For models that don't fit in CPU RAM either (e.g. DeepSeek-V3 at 671B parameters / 642GB), the disk offload backend loads layer weights directly from safetensors files to GPU, one layer at a time. It never materializes the full model in memory.

from lmprobe.backends import DiskOffloadBackend
from lmprobe.activation_types import ExtractionSpec, detect_moe_info

backend = DiskOffloadBackend(
    "deepseek-ai/DeepSeek-V3-Base",
    device="cuda:0",
)

# Detect MoE structure automatically
moe = detect_moe_info("deepseek-ai/DeepSeek-V3-Base")

spec = ExtractionSpec(
    hidden_layers=[0, 10, 20, 30],
    router_layers=moe.moe_layer_indices,
    router_module_template=moe.router_module_template,
    router_hook_strategy=moe.router_hook_strategy,
)

result = backend.extract_all(
    prompts,
    spec,
    batch_size=16,
)
# result.hidden_per_layer[layer_idx] -> (N, seq_len, hidden_dim)
# result.router_logits[layer_idx]    -> (N, seq_len, n_experts)

Layer-amortized extraction¶

The key optimization is extract_all: it processes the entire dataset through each layer before moving to the next. Each layer's weights are loaded from disk exactly once, regardless of dataset size.

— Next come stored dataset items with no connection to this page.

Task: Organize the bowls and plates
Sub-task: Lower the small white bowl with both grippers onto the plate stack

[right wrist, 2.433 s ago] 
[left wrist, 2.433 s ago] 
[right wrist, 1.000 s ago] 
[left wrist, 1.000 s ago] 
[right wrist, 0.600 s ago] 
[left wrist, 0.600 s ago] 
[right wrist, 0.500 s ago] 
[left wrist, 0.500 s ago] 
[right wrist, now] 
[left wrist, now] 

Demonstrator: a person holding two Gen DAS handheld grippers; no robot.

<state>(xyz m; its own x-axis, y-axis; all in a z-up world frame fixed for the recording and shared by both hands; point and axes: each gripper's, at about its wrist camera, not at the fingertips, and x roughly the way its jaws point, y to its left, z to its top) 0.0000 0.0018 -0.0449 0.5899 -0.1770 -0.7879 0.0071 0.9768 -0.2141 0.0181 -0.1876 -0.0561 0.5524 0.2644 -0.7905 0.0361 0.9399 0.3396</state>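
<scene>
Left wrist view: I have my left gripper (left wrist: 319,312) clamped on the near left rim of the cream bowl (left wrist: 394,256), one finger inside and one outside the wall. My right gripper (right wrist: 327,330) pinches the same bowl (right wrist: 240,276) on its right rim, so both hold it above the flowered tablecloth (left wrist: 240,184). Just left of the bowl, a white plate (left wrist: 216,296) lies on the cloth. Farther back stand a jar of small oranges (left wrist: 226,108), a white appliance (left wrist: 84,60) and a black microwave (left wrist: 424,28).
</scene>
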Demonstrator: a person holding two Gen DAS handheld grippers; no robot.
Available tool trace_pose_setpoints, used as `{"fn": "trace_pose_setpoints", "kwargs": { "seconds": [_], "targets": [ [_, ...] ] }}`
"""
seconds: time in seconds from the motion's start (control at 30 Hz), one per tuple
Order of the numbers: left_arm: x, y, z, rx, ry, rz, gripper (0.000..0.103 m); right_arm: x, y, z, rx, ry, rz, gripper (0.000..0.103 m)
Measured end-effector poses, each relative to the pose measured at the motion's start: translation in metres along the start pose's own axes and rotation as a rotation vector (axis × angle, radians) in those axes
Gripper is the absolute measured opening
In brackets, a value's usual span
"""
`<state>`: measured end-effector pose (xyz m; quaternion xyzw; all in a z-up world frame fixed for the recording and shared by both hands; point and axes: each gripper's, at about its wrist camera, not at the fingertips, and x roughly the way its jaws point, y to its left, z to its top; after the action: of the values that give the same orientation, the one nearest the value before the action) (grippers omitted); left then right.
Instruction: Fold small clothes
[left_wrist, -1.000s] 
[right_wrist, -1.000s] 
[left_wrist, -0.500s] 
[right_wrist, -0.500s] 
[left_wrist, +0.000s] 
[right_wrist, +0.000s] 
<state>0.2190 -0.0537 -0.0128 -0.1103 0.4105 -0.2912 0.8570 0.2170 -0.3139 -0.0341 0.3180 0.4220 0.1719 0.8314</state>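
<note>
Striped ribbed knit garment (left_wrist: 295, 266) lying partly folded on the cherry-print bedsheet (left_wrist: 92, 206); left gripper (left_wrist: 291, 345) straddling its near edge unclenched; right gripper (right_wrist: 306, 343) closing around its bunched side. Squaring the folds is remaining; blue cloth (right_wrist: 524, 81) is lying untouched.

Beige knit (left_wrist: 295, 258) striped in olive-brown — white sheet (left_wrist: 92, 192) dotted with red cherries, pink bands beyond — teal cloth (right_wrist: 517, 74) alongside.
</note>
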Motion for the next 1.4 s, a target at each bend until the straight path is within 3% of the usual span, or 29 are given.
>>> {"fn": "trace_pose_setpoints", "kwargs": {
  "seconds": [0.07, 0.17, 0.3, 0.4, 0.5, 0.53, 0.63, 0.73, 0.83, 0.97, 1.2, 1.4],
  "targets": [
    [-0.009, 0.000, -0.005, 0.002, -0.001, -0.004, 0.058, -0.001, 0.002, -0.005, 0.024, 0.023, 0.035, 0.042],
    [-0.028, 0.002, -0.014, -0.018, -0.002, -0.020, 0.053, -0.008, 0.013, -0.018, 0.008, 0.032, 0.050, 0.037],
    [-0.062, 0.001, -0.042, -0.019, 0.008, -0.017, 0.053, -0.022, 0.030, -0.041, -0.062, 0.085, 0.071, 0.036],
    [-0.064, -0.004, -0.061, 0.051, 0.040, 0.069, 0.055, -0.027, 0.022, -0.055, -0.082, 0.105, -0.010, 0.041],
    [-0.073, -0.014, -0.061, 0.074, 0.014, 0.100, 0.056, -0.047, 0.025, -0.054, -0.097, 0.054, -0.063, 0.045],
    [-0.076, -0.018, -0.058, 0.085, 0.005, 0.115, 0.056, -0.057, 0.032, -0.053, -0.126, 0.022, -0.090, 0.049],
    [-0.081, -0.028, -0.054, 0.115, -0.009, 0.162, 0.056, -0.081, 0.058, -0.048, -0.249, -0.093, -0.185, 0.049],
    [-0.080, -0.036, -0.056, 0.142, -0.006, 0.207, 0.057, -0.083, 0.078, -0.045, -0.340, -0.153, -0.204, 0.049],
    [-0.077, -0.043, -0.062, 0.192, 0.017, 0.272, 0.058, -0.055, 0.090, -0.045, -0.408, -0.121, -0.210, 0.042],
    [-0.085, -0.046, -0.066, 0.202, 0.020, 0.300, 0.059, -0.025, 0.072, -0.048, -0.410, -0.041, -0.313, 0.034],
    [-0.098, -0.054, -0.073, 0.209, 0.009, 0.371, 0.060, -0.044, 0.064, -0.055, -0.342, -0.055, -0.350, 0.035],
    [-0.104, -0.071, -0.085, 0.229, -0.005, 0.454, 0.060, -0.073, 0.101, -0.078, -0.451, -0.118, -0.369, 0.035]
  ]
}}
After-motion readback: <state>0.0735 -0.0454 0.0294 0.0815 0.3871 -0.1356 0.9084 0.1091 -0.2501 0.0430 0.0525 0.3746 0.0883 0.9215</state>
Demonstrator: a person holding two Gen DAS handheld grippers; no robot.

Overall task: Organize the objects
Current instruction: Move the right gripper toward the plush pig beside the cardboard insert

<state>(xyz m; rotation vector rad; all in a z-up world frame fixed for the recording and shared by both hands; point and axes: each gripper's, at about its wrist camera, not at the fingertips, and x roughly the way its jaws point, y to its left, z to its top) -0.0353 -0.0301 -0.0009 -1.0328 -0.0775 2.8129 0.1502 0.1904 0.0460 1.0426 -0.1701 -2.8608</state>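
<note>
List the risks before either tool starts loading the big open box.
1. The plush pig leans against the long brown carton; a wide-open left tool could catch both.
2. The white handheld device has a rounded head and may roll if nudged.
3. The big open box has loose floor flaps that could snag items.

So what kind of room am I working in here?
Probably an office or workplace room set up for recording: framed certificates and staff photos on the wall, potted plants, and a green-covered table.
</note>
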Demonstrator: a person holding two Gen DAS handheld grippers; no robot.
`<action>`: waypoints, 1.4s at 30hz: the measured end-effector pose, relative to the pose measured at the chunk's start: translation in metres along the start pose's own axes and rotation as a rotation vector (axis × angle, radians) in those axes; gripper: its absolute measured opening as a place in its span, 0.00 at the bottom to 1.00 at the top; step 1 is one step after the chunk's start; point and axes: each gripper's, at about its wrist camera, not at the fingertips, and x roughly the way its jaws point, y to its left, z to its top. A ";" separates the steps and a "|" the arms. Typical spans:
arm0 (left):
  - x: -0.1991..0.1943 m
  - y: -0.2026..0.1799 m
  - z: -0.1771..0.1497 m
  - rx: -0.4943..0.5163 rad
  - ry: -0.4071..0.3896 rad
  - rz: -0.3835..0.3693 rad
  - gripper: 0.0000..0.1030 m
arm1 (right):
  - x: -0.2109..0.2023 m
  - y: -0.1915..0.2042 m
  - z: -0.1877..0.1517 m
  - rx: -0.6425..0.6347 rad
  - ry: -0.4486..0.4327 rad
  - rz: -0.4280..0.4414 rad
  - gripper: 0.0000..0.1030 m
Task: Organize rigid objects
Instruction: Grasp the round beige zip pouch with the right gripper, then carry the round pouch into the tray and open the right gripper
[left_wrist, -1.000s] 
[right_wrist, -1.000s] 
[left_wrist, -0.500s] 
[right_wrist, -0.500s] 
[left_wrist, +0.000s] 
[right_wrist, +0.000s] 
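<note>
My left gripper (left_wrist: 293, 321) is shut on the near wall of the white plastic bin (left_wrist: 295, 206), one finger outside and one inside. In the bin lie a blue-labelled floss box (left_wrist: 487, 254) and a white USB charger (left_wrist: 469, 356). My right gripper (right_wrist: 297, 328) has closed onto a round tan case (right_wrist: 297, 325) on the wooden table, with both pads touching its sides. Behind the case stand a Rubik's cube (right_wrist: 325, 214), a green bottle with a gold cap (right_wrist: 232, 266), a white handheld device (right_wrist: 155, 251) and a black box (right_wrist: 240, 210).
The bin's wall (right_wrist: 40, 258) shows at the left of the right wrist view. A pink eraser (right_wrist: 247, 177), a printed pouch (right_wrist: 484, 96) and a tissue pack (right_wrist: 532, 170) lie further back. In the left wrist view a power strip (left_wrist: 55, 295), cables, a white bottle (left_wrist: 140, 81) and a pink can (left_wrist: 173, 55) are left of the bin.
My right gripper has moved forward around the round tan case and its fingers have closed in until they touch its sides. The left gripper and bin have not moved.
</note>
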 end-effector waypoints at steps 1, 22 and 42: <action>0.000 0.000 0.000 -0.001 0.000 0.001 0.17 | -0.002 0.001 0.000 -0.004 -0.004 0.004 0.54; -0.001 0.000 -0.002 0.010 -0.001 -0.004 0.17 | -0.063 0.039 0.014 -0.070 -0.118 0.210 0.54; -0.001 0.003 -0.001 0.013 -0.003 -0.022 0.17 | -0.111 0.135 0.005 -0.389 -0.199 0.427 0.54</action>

Layer 0:  load weights -> run all batches -> free weights
Layer 1:  load weights -> run all batches -> free weights
...
Layer 60: load weights -> run all batches -> free weights

This is critical for large models where weight loading dominates runtime. For DeepSeek-V3, loading one MoE layer takes ~18 seconds. Processing per-batch through an already-loaded layer is fast (GPU compute only). The amortized approach means 20,000 prompts take roughly the same time as 100.

Mean pooling¶

For large-scale extraction where storing full (N, seq_len, hidden_dim) tensors per layer would exceed memory, use pool="mean" to mean-pool over valid tokens as features are captured:

result = backend.extract_all(
    prompts,
    spec,
    batch_size=16,
    pool="mean",                # store (N, dim) per layer, not (N, seq, dim)
)
# result.hidden_per_layer[layer_idx] -> (N, hidden_dim)
# result.router_logits[layer_idx]    -> (N, n_experts)

This reduces memory from O(N * seq * layers * dim) to O(N * layers * dim) — essential when combining multiple datasets in a single extraction pass.

FP8 quantized models¶

The disk offload backend handles FP8 block-quantized weights (e.g. DeepSeek-V3's native e4m3 format) automatically. Weights are dequantized to bf16 during loading using the companion weight_scale_inv tensors. No manual configuration is needed.

For MoE architectures, expert weights stored as individual per-expert tensors in safetensors are automatically packed into the 3D format expected by the model's forward pass.

GPU requirements

Peak VRAM usage depends on the largest single layer. For DeepSeek-V3 (256 experts, 2048 intermediate), one MoE layer in bf16 requires ~22GB. A GPU with 24-32GB VRAM is sufficient.

Combining multiple datasets¶

A common pattern for probing experiments is extracting features from many datasets at once. With the disk offload backend, combining datasets into a single extract_all call is much faster than processing them separately:

# Combine all prompts
all_prompts = []
slices = {}
for name, prompts in datasets.items():
    start = len(all_prompts)
    all_prompts.extend(prompts)
    slices[name] = (start, len(all_prompts))

# Single extraction pass — each layer loaded once
result = backend.extract_all(all_prompts, spec, batch_size=16, pool="mean")

# Slice results per dataset
for name, (start, end) in slices.items():
    hidden = result.hidden_per_layer[layer_idx][start:end]
    router = result.router_logits[layer_idx][start:end]
    # ... run probes on this dataset

Backend comparison¶

	`"local"`	`"chunked"`	`"disk_offload"`
Model in GPU VRAM	Full	No	No
Model in CPU RAM	Full	Full	No
Weight loading	Once	Per batch	Per layer (amortized)
Speed (per batch)	Fast	Moderate	Slow per layer, fast per batch
FP8 support	Via transformers	Via transformers	Native dequantization
MoE routing extraction	Yes	Yes	Yes
Max tested model size	~30B	~70B	671B